…and why I kept an Unreal Sessions fallback if server costs don’t scale with the player base

1) Introduction

SuperTag matches are currently hosted by players (listen servers). The question wasn’t “how do I network gameplay” — Unreal already does that. The real problem was everything around the match: player profiles, queueing, session discovery by join code, and eventually a path to dedicated servers.

So I built a thin “control plane” on top:

  • Unreal (Blueprint-only) = gameplay, UI, travel, hosting
  • Node.js API = player data, matchmaking, session registry
  • MongoDB = persistence

But I didn’t fully commit to the backend as a hard dependency. I intentionally kept my old Blueprint code that uses Unreal’s Sessions system. If backend costs aren’t justified by the actual player base, I can revert discovery/matchmaking to Sessions with minimal disruption.
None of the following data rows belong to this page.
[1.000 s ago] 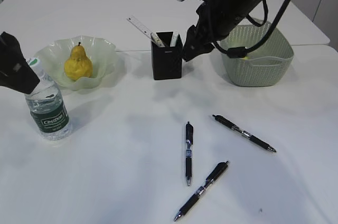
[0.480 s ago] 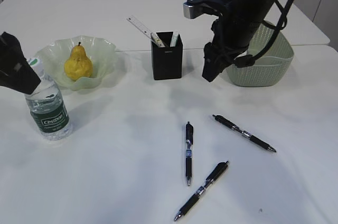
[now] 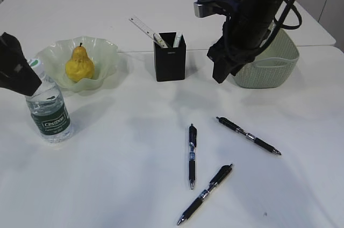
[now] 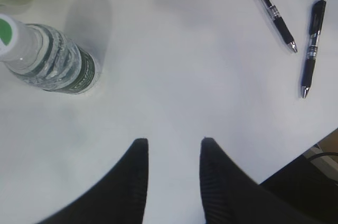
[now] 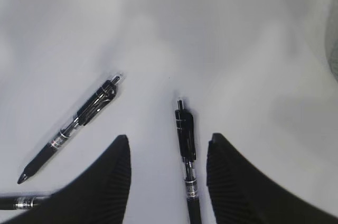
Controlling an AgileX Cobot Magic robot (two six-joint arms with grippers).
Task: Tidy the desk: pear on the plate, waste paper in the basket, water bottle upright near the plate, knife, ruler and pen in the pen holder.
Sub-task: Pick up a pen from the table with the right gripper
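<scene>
Three pens [image 3: 192,155] lie flat on the bench [image 3: 123,174], below the right tool [image 5: 168,174]. That tool is spread wide and holds nothing, with one pen [image 5: 185,147] right between its two tips. A pen is light, hard and smooth, so it may roll; grab it around the middle. The left tool [image 4: 171,176] is also apart and holding nothing, beside the standing bottle [image 4: 47,60]. Only the far camera shows the pen holder [image 3: 170,56].

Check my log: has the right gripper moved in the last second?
Yes. The right gripper has swung rightward, away from the pen holder, toward the basket.
</scene>
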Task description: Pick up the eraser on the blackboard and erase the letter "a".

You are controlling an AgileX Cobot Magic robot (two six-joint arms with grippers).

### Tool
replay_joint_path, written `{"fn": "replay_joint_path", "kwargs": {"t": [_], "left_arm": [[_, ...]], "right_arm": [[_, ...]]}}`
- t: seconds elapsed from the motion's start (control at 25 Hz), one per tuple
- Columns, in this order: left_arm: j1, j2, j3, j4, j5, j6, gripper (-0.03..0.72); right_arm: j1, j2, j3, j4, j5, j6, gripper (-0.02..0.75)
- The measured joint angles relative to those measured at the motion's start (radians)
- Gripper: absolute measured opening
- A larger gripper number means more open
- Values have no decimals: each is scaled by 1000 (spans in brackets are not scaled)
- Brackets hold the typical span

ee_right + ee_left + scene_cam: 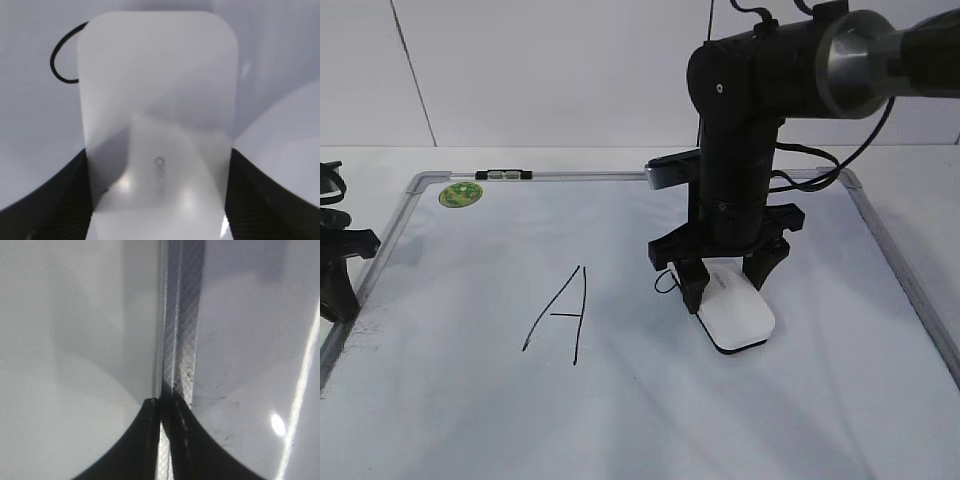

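The white eraser (738,315) lies on the blackboard (470,400), a white board with a silver frame. My right gripper (728,283) is shut on the eraser; its black fingers press both long sides in the right wrist view (157,150). The letter "a" (62,57) shows as a thin black loop just left of the eraser; part of it is under the eraser. In the exterior view only a bit of it (665,283) peeks out beside the left finger. My left gripper (167,440) is shut and empty over the board's left frame (180,340).
A tall capital "A" (560,315) is drawn left of the centre. A green sticker (461,193) and a small clip (504,176) sit at the board's top left edge. The left arm (338,265) rests at the left frame.
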Motion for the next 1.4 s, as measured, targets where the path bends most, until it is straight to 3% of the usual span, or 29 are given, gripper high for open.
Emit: {"fn": "replay_joint_path", "kwargs": {"t": [0.76, 1.08, 1.4], "left_arm": [[0, 0, 0, 0, -3, 0, 32], [0, 0, 0, 0, -3, 0, 32], [0, 0, 0, 0, -4, 0, 32]], "right_arm": [[2, 7, -1, 21, 0, -4, 552], [65, 11, -3, 21, -10, -4, 552], [75, 10, -3, -28, -12, 5, 552]]}}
This post explains how that hybrid decision is structured and why it matters.

2) Context: Why I Split It Like This (and why I kept a fallback)

I didn’t want the client to own:

  • matchmaking rules
  • player data persistence
  • “join by code” discovery
  • future dedicated server orchestration

At the same time, paying for always-on API + DB + logs + uptime doesn’t always make sense early. If you have a small player base, the simplest solution is often “good enough”:

  • Unreal Sessions discovery
  • player-hosted listen servers
  • minimal backend (or none)

So the design constraint became:

  • Build the Node.js path for control and future scalability
  • Keep the Sessions path alive as a reversible plan B

That only works if the client doesn’t hardcode assumptions. The API is optional plumbing, not the foundation of gameplay networking.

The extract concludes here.